The personal computer -- while still important -- no longer is where the innovation is happening.
Remember that Apple dominated Macworld Expo up until its departure. Today's Apple gets what it wants holding its own media events, not sharing the limelight with anyone. Operating at their own schedule (not forced to show up annually at a tradeshow whose date is pretty much set in stone) and in their venue of choice.
Remember that both Winter CES and Macworld Expo open the new year, which puts a strain on staff who want to take time off during the holidays (Christmas, New Years). It also butts up with issues concerning manufacturing since China takes about two weeks off for the Lunar New Year holiday.

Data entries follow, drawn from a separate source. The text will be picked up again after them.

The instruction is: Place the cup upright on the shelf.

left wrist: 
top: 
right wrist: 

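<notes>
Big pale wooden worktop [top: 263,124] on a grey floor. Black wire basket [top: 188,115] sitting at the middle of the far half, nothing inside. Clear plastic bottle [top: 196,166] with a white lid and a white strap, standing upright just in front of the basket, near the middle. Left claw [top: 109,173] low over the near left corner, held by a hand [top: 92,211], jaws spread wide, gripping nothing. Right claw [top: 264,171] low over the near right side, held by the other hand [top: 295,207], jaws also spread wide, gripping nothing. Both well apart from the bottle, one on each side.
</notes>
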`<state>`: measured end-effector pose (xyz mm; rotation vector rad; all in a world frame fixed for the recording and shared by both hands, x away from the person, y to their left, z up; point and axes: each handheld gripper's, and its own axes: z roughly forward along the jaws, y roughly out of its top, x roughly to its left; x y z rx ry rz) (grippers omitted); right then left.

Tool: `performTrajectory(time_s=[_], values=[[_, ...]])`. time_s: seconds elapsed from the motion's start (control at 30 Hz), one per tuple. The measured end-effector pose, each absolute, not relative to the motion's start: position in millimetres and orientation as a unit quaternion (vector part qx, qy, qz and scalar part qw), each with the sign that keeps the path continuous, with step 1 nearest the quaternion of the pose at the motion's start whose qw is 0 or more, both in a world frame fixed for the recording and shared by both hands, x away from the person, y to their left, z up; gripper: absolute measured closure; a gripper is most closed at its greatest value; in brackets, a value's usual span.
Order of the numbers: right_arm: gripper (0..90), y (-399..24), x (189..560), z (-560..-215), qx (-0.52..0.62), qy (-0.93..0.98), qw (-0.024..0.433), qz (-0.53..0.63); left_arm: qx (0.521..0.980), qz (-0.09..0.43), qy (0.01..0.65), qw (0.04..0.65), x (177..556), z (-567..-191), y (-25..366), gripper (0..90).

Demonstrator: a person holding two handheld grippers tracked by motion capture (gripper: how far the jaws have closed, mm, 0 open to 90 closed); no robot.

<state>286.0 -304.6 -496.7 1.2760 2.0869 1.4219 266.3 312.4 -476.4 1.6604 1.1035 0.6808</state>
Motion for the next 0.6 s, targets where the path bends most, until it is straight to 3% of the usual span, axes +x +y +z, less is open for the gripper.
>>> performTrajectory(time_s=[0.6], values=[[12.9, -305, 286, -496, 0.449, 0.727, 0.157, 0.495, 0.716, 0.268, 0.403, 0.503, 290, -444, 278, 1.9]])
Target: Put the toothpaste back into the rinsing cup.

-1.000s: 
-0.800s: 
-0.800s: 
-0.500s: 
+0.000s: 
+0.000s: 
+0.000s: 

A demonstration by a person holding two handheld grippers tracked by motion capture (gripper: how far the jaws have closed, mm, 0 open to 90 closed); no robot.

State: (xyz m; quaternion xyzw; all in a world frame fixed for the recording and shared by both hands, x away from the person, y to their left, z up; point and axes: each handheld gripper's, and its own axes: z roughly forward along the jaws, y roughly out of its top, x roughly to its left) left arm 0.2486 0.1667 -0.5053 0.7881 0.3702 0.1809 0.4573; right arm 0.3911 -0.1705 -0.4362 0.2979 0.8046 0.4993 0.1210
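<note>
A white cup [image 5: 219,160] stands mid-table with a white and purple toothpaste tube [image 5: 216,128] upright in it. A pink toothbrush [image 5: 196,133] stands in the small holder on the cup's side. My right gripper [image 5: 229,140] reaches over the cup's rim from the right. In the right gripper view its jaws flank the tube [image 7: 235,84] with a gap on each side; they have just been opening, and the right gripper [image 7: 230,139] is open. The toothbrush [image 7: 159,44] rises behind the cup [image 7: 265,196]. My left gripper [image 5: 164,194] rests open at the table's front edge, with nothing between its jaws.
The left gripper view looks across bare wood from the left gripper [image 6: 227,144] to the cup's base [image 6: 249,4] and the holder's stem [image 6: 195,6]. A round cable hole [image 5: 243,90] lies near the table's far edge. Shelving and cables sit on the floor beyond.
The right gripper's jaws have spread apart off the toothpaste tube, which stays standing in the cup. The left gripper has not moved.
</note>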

Apple gets more bang for its buck just by editing videos now and holding small meet-and-greet demo sessions after the launch announcements. All the attention is on them. They have full control over time, venue, and messaging.
Tech tradeshows are really just dinosaurs. Their fate was pretty obvious when COMDEX shut down after 2003. There are still justifications for holding developer conferences but these big tradeshows are pretty anachronistic. Even videogame focused E3 (a descendant of Summer CES) is dead. Unsurprisingly Nintendo is often a no-show at gaming shows.
Tech tradeshows made more sense in an era when the typical journalist didn't know what a PDF spec sheet was and the few who did still needed to fly home, go to the office and fire up their desktop PC to download that document (and probably print it out). So most people just carried 5 pounds of deadtrees marketing collateral on the flight home.